At first I thought it was going to be a framework like this https://medialab.github.io/artoo/, but it seems a little more nefarious than that.

ivanca · on Dec 23, 2014

This is an interested idea, but what I would pay for is a GUI for scrapping, for example: clicking an element, seeing what classes it got, and be able to click each class to see if it matches the elements I need. And then generate the code for those actions I did in the GUI, maybe even be able to do both (modify the JS and still work with the GUI when required, yeah, is hard but possible)

The other major feature I need is paths of execution, for example if there are two possible pages after certain step (think if-else) I want those views visualized as interconnected nodes.

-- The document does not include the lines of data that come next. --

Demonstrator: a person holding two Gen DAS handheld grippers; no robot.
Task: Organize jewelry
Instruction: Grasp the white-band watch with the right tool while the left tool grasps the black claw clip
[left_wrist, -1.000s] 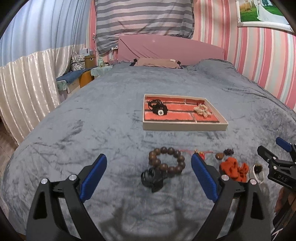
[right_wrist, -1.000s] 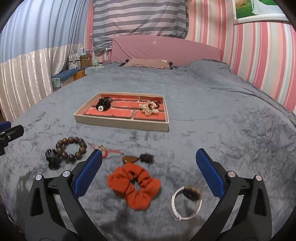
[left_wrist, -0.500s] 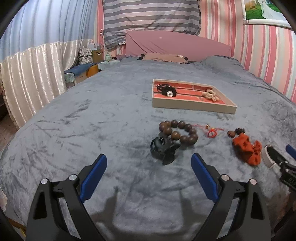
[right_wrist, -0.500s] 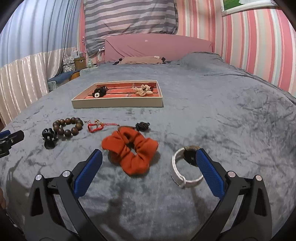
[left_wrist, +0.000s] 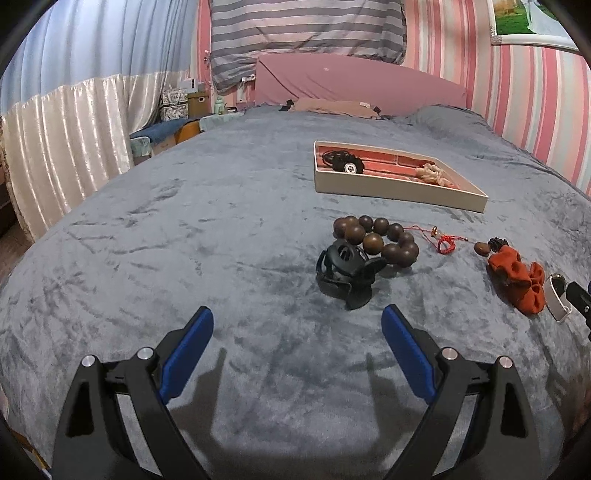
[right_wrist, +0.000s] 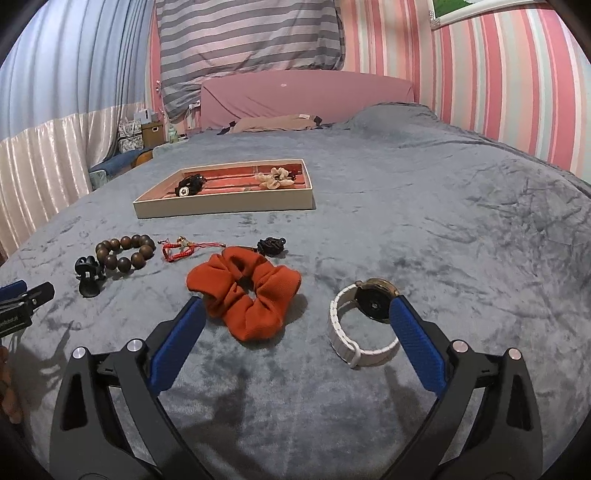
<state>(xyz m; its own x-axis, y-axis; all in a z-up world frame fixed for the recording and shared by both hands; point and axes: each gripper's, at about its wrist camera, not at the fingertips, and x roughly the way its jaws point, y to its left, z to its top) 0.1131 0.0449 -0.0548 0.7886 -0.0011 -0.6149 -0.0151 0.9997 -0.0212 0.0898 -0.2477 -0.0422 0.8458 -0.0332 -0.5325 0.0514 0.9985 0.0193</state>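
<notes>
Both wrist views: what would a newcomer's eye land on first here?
Probably the orange scrunchie, bright on the grey bedspread, just ahead of the open right gripper, with a white-strapped watch by that gripper's right finger. In the left view, the black claw clip touches the wooden bead bracelet ahead of the open left gripper. Farther back sits the red-lined tray, already holding two pieces.

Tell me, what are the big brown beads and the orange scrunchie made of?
Big brown beads: probably wood, since they're dark brown, round and softly glossy. Orange scrunchie: cloth, matte and gathered into soft puffy folds around a center hole.
</notes>
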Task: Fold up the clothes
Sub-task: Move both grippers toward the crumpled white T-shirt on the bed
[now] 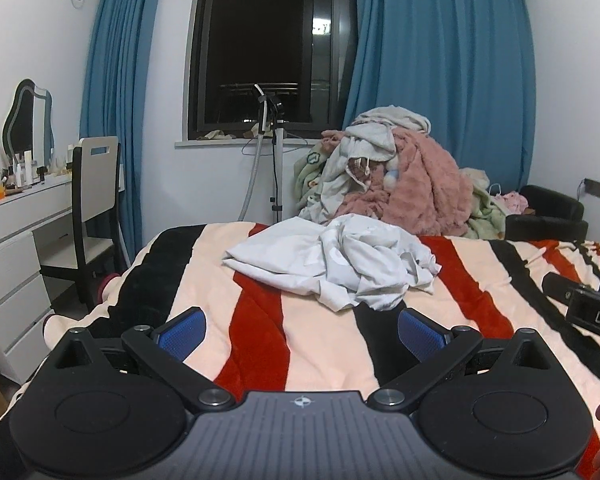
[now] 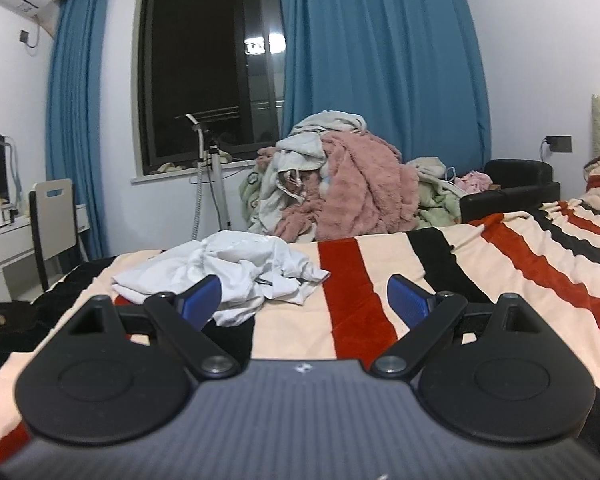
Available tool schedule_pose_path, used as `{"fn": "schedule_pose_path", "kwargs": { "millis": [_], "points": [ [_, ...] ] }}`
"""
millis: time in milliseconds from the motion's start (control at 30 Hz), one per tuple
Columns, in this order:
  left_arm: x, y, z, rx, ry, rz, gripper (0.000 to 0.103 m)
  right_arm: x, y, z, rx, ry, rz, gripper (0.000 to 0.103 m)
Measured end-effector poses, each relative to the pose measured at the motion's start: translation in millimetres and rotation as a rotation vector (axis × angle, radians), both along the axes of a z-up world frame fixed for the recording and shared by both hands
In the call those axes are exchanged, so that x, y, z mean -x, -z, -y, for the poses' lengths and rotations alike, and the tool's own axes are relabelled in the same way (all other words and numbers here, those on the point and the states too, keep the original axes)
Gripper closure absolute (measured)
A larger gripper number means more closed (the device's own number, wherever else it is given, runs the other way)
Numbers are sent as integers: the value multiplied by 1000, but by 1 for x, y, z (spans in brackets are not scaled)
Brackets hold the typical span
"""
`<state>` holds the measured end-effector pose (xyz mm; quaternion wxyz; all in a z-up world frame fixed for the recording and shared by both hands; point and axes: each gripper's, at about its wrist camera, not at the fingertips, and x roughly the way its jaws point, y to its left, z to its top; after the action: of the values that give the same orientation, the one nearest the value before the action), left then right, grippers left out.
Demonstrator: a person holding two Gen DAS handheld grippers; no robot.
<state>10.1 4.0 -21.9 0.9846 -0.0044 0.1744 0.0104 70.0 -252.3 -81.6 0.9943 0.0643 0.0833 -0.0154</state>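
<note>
A crumpled white garment [image 1: 336, 264] lay on the striped bed [image 1: 308, 344]. The left gripper [image 1: 302, 334] and right gripper [image 2: 304, 300] hovered short of it, both spread wide and empty.

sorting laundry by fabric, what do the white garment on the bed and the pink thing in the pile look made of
White garment: thin woven cotton or a blend, matte, falling in sharp fine creases. Pink item: thick plush fleece, likely synthetic, with a ribbed, fuzzy pile. Both are guesses from looks alone.

Blue curtains [image 1: 440, 80], chair [image 1: 96, 184], perhaps mirror [image 1: 28, 120]
</note>
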Motion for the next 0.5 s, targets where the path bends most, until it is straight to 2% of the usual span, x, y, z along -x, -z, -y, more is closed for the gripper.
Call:
{"fn": "schedule_pose_path", "kwargs": {
  "millis": [200,333,400,500],
  "points": [
    [2,1,0,-1,5,3,0,-2,-3,6,-60,-38,-8,12],
    [-5,5,8,-32,14,7,0,-18,-27,9,-72,-32,-7,12],
    [-22,10,15,-61,47,-33,0,-33,-45,9,-57,-34,-20,12],
    [-56,18,26,-85,155,-124,0,-52,-66,18,-70,-82,-23,12]
  ]
}}
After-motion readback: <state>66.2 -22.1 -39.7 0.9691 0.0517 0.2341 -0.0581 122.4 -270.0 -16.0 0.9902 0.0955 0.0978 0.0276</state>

juddernaught · on Dec 23, 2014

If you are looking for a GUI for scraping, check out kimono labs. It's a GUI tool for scraping, and requires no code to set up and can find all similar elements from the one you click on. It supports pagination and other types of scrapes too.

aaronem · on Dec 23, 2014

Selenium could do that for you, and there's an IDE available as a Firefox plugin; branching might be tricky and you'd need to build some tooling around it in general, but it might give you a place to start.

baldfat · on Dec 23, 2014

All I can say is ...

1) Inject javascript into webpages 2) IP pool to hife your own IP address 3) Extract text from images and solve CAPTCHAs

Do you pay these guys in bitcoin on tor?

AlwaysBCoding · on Dec 23, 2014

Just wondering, can the scraper record video of the site it's on? I feel like that's something I have a lot of use cases for. Even if it's not possible is there some hack you could do by taking a snapshot every 1/30th of a second and stitching it together into a 30fps video? Always been curious about this.

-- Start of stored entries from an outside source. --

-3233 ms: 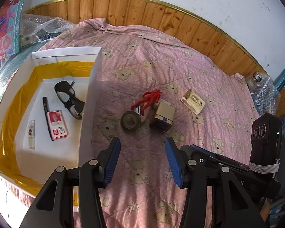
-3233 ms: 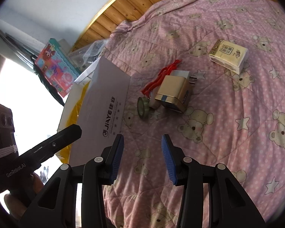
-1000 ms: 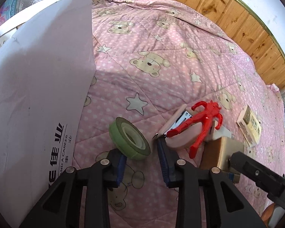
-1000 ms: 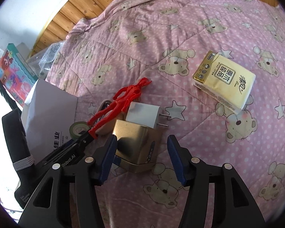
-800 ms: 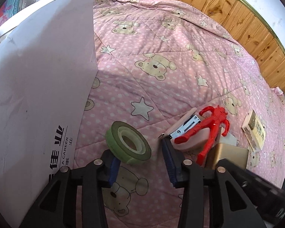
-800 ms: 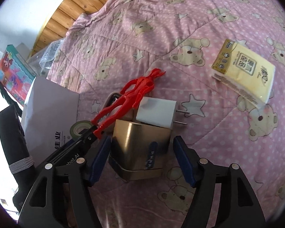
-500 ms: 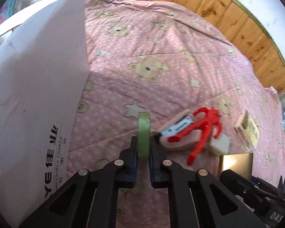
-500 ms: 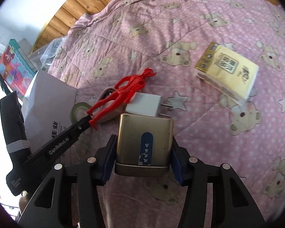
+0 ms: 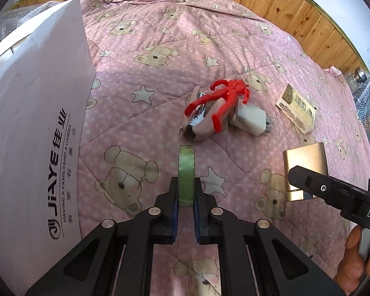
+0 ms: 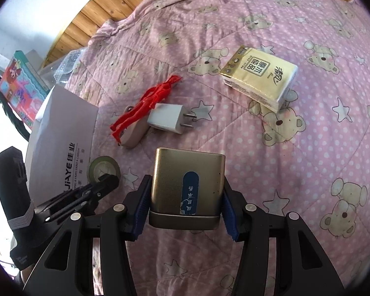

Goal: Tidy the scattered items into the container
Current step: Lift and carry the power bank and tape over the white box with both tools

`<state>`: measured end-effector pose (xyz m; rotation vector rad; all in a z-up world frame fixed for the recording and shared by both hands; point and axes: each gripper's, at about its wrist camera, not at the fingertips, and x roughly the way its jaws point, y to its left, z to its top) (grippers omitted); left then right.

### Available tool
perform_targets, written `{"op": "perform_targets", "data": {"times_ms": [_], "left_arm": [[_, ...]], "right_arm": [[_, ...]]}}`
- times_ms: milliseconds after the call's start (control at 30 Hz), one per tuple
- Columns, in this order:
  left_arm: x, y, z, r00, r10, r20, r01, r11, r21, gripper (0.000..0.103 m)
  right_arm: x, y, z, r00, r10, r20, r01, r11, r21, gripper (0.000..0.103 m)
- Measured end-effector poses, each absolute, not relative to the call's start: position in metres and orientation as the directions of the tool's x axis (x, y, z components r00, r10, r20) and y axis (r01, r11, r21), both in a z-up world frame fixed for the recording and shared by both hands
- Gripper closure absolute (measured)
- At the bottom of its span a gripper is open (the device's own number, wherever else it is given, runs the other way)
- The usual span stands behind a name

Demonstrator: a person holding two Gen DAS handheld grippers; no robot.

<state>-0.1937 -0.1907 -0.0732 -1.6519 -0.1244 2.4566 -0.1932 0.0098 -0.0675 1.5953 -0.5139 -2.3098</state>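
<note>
I have one thing in each gripper, lifted off the bed (image 9: 160, 24). My left gripper (image 9: 185, 208) is pinched narrow on the edge of the green tape roll (image 9: 186, 170), which stands upright between its pads. My right gripper (image 10: 185, 212) is clamped on the two sides of the gold tin (image 10: 187, 180), label facing up. The white box (image 9: 37, 123) stands just to my left, its outer wall facing me, so I cannot see inside it from here. I judge the picking step done and the carry to the box next: both loads must rise over that tall wall before I let go. Still on the quilt are the red figure (image 10: 145, 103) lying across the stapler (image 10: 133, 133), the charger (image 10: 166, 119) touching them, and the tissue pack (image 10: 259, 79) well apart.
</note>
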Motion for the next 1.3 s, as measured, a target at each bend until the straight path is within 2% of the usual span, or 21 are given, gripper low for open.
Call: {"op": "perform_targets", "data": {"times_ms": [1300], "left_arm": [[-0.096, -0.183, 0.024, -0.517, 0.268, -0.813, -0.19, -0.962, -0.196, 0.093]], "right_arm": [[-0.097, -0.019, 0.005, -0.434, -0.446, -0.783, 0.151, -0.892, 0.425, 0.049]]}}
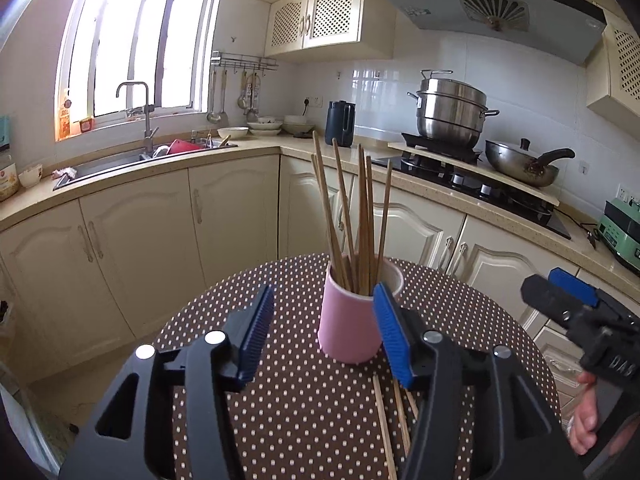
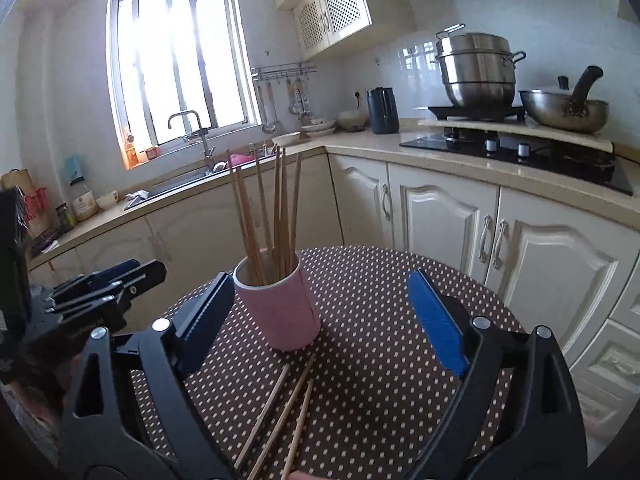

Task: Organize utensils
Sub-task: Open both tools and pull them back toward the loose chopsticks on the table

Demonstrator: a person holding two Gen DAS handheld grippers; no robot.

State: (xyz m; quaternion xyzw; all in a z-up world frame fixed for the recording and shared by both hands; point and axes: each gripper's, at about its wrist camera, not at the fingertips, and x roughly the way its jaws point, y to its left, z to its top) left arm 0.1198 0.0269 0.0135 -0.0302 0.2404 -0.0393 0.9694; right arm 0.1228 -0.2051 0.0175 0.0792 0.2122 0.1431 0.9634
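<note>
Left wrist view first: the left gripper point(image 1: 324, 334) hovers low over the round table point(image 1: 460, 304), which wears a brown cloth with white dots. Its jaws are spread wide and hold nothing. Under its right finger lie three loose chopsticks point(image 1: 384, 424), flat on the cloth and running toward the camera. Just past the fingertips stands a pink cup point(image 1: 346, 328), upright, with a bundle of chopsticks point(image 1: 362, 216) standing in it and fanning out at the top. The right blue pad point(image 1: 394, 340) overlaps the cup's side in this view; whether it touches I cannot tell. At the right edge the right gripper point(image 1: 560, 296) comes in from the side, with a hand point(image 1: 586, 416) gripping its handle.

From the right wrist view, the right gripper point(image 2: 320, 312) is also spread wide and empty. The loose chopsticks point(image 2: 280, 416) lie between its fingers near the camera, crossing one another slightly, their far ends close to the base of the cup point(image 2: 284, 312). The cup sits left of centre between the fingers, nearer the left one. The left gripper point(image 2: 108, 280) shows at the left edge.

Beyond the table run cream cabinets point(image 1: 232, 208), a sink point(image 1: 116, 164) under the window point(image 1: 136, 36), a dark kettle point(image 1: 340, 124), and a stove point(image 1: 480, 184) carrying a steel pot point(image 1: 450, 112) and a wok point(image 1: 520, 164).
</note>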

TheEspion · on Dec 23, 2014

That's a feature we never thought of. I can't promise it will be available at release time, but quite possibly later next year.

jalfresi · on Dec 23, 2014

The packages don't state if the number of pages are per month, day or hour? We currently scrape well over 5 million pages an hour for a lot less (although, much like you we are geared up for such loads) but it would be interesting to see the cost per number of pages per hour you charge for odd-jobs/one-offs.

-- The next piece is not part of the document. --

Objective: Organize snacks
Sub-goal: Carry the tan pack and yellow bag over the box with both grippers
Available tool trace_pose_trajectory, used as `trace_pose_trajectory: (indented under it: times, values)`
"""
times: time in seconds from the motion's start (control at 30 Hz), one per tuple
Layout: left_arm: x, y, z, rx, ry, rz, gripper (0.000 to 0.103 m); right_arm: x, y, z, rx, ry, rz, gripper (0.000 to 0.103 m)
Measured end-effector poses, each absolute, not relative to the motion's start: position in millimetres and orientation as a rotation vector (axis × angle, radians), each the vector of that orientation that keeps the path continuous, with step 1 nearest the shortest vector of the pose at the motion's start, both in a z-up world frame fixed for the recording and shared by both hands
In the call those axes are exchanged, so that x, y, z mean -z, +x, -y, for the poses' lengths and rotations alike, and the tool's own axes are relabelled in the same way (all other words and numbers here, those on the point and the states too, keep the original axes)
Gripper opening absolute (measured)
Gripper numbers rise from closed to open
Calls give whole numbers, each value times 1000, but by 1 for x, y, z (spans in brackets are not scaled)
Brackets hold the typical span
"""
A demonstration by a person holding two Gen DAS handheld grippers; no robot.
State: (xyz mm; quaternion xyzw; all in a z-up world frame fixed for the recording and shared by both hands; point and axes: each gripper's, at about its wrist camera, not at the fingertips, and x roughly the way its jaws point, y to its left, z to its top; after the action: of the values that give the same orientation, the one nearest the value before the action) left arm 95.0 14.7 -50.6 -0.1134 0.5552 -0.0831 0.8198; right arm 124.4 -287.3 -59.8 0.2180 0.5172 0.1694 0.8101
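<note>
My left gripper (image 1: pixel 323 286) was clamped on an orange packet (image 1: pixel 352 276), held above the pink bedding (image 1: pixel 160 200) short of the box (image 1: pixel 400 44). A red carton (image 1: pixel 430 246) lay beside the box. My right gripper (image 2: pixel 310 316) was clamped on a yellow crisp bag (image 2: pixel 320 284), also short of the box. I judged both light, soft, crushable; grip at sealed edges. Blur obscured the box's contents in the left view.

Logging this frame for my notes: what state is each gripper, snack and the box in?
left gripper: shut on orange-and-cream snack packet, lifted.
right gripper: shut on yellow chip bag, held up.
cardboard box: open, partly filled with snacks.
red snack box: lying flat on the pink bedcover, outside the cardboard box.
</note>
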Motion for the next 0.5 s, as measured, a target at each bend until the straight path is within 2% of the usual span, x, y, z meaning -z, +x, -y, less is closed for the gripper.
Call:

TheEspion · on Dec 23, 2014

The packages are for a set number of pages, with no timeframe. I don't have prices yet for a load in the millions of pages per hour. What kind of system do you feed data into?

jalfresi · on Dec 23, 2014

A very large array of mysql databases. Basically, each month we fire up a new fresh database and start streaming data into it. Were currently pulling around 700Gb a month. Our reporting tools/systems run queries across this array. Its actually not that bad speed wise (reports of over 9000 keywords over a 1 week period for top 100 positions on a per hour basis)

willu · on Dec 23, 2014

If you are able to crawl that volume as cheaply as you say, you should definitely be offering it as a service.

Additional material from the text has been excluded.